Stored items

⁂

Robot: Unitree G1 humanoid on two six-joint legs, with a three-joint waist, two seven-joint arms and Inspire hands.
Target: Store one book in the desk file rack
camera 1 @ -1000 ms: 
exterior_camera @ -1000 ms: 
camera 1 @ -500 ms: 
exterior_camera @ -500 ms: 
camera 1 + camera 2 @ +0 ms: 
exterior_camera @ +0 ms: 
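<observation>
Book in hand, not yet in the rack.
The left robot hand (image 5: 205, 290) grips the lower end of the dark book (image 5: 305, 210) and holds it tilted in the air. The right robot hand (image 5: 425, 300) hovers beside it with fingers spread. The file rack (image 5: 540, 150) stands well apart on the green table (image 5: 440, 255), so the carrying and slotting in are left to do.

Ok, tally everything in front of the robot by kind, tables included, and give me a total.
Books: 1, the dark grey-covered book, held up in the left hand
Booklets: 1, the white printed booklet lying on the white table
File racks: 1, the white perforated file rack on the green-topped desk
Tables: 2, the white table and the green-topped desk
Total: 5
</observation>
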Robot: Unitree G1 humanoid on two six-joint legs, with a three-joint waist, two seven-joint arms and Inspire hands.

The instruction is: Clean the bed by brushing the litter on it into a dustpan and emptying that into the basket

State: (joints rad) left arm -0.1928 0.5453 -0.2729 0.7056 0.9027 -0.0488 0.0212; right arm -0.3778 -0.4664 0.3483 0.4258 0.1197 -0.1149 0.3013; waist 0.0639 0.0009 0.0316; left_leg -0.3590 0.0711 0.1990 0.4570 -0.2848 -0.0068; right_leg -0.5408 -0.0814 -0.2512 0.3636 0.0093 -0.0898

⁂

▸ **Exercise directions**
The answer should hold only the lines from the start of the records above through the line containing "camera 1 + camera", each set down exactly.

▸ **Exercise result**
Robot: Unitree G1 humanoid on two six-joint legs, with a three-joint waist, two seven-joint arms and Inspire hands.
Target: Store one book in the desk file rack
camera 1 @ -1000 ms: 
exterior_camera @ -1000 ms: 
camera 1 @ -500 ms: 
exterior_camera @ -500 ms: 
camera 1 + camera 2 @ +0 ms: 

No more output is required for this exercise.